Il corsivo come antidoto ai tablet: il progetto nelle scuole elementari

da Corriere.it

Il corsivo come antidoto ai tablet: il progetto nelle scuole elementari

L’esperimento realizzato in due scuole romane ha dimostrato come la scrittura manuale possa migliorare apprendimento e memoria affievolite dall’uso dei mezzi elettronici

di Valentina Santarpia

Tablet, computer, telefonini: hanno cambiato il nostro modo di scrivere, di percepire, di apprendere. In negativo, soprattutto se si guarda ai bambini e ai ragazzi. Secondo le ultime ricerche delle neuroscienze, alla diffusione dei mezzi digitali corrisponde una diminuzione della memoria, della capacità di orientamento spaziale e una meno precisa percezione delle relazioni temporali. Da un punto di vista educativo la diminuzione della capacità di scrittura manuale appare spesso associata a una più limitata capacità di coordinamento percettivo-motorio: è come dire che si osserva una sorta di rottura del rapporto tra pensiero e azione. Mentre, da un punto di vista puramente scolastico, calano le proprietà lessicali e sintattiche, diminuisce la memoria, sbiadisce l’apprendimento. E non è solo teoria: lo dimostra un progetto pilota, condotto in due scuole di Roma, una di Ostia e l’altra della periferia est, che ha coinvolto 386 studenti di scuola elementare. I bambini della III, IV e V classe sono stati invitati a scrivere in corsivo ogni giorno, da gennaio ad aprile, una frase, di 4, 5 o 6 righe, in proporzione all’età. I temi prescelti erano quanto più possibile neutri, per non avere implicazioni di carattere religioso, sanitario, sociale. «I risultati sono stati sorprendenti», rivela Benedetto Vertecchi, pedagoga e linguista, uno dei promotori dell’esperimento.

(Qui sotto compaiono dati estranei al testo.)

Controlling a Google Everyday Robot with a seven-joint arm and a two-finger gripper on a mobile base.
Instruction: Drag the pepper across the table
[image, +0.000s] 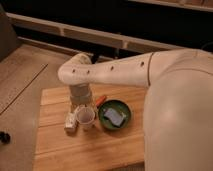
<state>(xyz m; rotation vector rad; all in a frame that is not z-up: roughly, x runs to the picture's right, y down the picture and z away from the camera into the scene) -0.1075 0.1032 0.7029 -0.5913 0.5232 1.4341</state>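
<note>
The pepper (101, 100) is a slim orange-red piece lying on the light wooden table (65, 150), just left of the green bowl's far rim. My white arm reaches in from the right and bends down over the table's far left part. The gripper (81, 101) hangs below the grey wrist, pointing down, close to the left of the pepper and right above a white bottle (85, 116). The wrist hides whether it touches either of them.
A green bowl (106, 120) holding a pale bluish piece stands right of the bottle. A small light block (70, 122) lies left of the bottle. My white body fills the right side. Floor lies past the table's left edge.
</note>
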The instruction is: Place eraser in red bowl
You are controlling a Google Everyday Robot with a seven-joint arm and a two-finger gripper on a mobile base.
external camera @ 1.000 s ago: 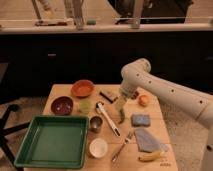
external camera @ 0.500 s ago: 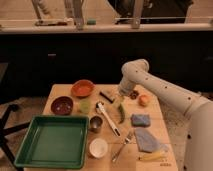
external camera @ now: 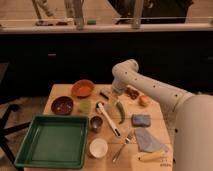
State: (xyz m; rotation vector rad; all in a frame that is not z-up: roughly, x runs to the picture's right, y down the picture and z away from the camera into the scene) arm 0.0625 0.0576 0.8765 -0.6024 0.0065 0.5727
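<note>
The eraser (external camera: 104,95) is a small dark block lying on the wooden table (external camera: 160,112) toward the back, just right of the red bowl. The red bowl (external camera: 82,88) is bright orange-red, stands at the back left of the table and looks empty. My gripper (external camera: 116,94) hangs from the white arm (external camera: 150,90) that reaches in from the right. It is low over the table, just to the right of the eraser and a short gap from it. Nothing shows in its hold.
A maroon bowl (external camera: 62,105) stands left of a pale green object (external camera: 85,106). A green chili (external camera: 120,111), white brush (external camera: 107,119), metal cup (external camera: 96,123), white cup (external camera: 98,147), blue sponge (external camera: 141,120), blue cloth (external camera: 147,139), banana (external camera: 150,156), orange fruit (external camera: 144,100) and green tray (external camera: 52,140) fill the table.
My gripper has moved a little to the left, closer to the eraser. The objects on the table have not moved.
</note>
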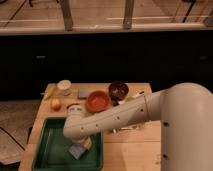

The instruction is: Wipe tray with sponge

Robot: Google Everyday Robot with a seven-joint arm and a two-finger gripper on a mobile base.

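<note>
The sponge [77, 151] lies inside the tray [47, 150], directly under the tool [80, 142], which hangs at the end of the white arm [120, 117] where the arm bends down over the tray's right half. The sponge touches the tray floor and sits close to the right rim, with the tool pressed against or just above its top. The arm's last link hides the join, so it cannot be told whether the tool is clenched on the sponge or released. The sponge is a small grey-blue block with a yellowish layer along its upper right side, and it sits slightly askew to the tray's edges. The tray is a wide, shallow, dark green rectangle with a raised rim, set at the near left corner of the wooden table [145, 150]. There is one tray and one sponge. Behind the tray stand two bowls, an orange bowl [97, 100] and a dark bowl [118, 90], close beside each other. Left of them lie one plain grey-blue square block [82, 93], one pale cup [64, 86] and one small round orange fruit [56, 104], all well apart from the sponge.
</note>
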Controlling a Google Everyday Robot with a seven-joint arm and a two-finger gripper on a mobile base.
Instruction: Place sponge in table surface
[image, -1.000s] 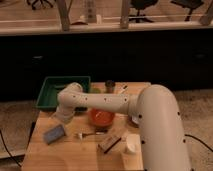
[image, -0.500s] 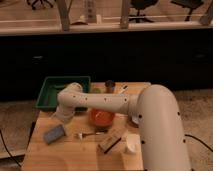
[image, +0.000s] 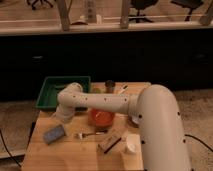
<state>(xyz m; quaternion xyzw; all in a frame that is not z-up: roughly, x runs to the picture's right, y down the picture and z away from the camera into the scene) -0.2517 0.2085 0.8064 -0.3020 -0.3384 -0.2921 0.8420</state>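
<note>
The blue-grey sponge (image: 54, 133) lies flat on the light wooden table surface (image: 65, 156), near its left side. My gripper (image: 62, 117) hangs at the end of the white arm (image: 105, 102), just above and to the right of the sponge. It sits between the sponge and the green tray. I cannot see any contact between the gripper and the sponge.
A green plastic tray (image: 50, 92) sits at the table's back left. An orange bowl (image: 101, 118) is in the middle, with a fork (image: 86, 134) in front of it. A brown wooden block (image: 110, 141) and a white cup (image: 131, 145) are at the front right. A dark cup (image: 109, 85) stands at the back.
</note>
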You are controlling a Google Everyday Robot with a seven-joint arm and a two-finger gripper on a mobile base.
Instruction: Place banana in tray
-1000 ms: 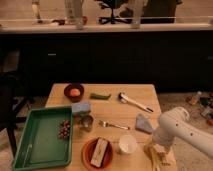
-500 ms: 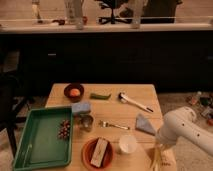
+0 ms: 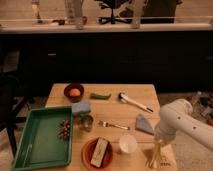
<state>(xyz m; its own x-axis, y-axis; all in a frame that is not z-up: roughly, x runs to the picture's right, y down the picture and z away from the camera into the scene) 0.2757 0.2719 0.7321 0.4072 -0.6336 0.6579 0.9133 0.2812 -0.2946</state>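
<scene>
The banana (image 3: 151, 159) is pale yellow and lies at the front right corner of the wooden table, mostly hidden by my gripper. My gripper (image 3: 157, 151) points straight down over it, at or just above it, below the white arm (image 3: 177, 122). I cannot tell whether it touches the banana. The green tray (image 3: 35, 145) sits at the front left of the table, far from the gripper. A bunch of dark grapes (image 3: 64, 129) lies in its right part.
An orange plate (image 3: 88, 159) holding a tan block (image 3: 100, 151) and a white cup (image 3: 128, 143) stand between tray and gripper. Further back are a fork (image 3: 114, 125), a metal cup (image 3: 87, 122), a blue sponge (image 3: 81, 107), a grey cloth (image 3: 144, 124), a green item (image 3: 100, 95), a bowl (image 3: 74, 92) and a white-handled tool (image 3: 134, 102).
The arm has swung a little to the right and the gripper has lowered toward the banana at the table's front right corner. Nothing else has moved.
</scene>
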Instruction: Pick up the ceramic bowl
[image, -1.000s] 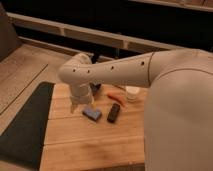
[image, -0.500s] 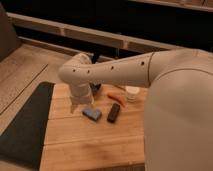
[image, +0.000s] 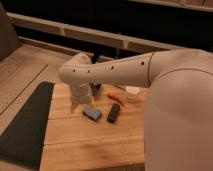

Dalla sperimentazione ai risultati

L’esito della ricerca, che ha prodotto in 4 mesi oltre 25 mila documenti scritti a mano, sarà presentato il 28 novembre. Ma Vertecchi ci anticipa la piccola scoperta: «Col passare dei giorni, i ragazzi hanno imparato ad usare espressioni sempre più efficaci, con poche parole adatte e non giri lessicali. E’ migliorata la sintassi, l’ortografia, la scrittura in sé: c’è stato un andamento che è simile a quello che si verifica quando si apprende una lingua straniera. All’inizio i bambini avevano bisogno di molte parole per esprimere un concetto, poi sono andati via via migliorando fino a perfezionare la propria capacità di elaborazione». Il progetto, finanziato con i residui di un fondo europeo, ha trovato enormi riscontri anche tra i professori, che, dopo aver constatato la povertà indotta dai nuovi mezzi usati dai bambini, hanno valutato sul campo i miglioramenti: «La ricerca semplificata dei motori internet aveva appiattito le loro capacità, ma è bastato spingerli a usare la parola scritta per ricostituire un piccolo patrimonio», conclude Vertecchi. Che potrebbe adesso portare il progetto all’attenzione del Ministero dell’Istruzione per valutare la possibilità di estenderlo in tutta Italia. Perché «nulla dies sine linea», come scrive Plinio il Vecchio riprendendo Apelle: l’espressione, usata per ribattezzare la ricerca, ricorda la necessità che il pittore ogni giorno esercitasse la sua abilità per tracciare almeno un segno. Successivamente la frase è passata a designare le righe di un messaggio alfabetico. Ed è in questo senso che è sembrato bene esprimere l’intento perseguito dall’esperimento.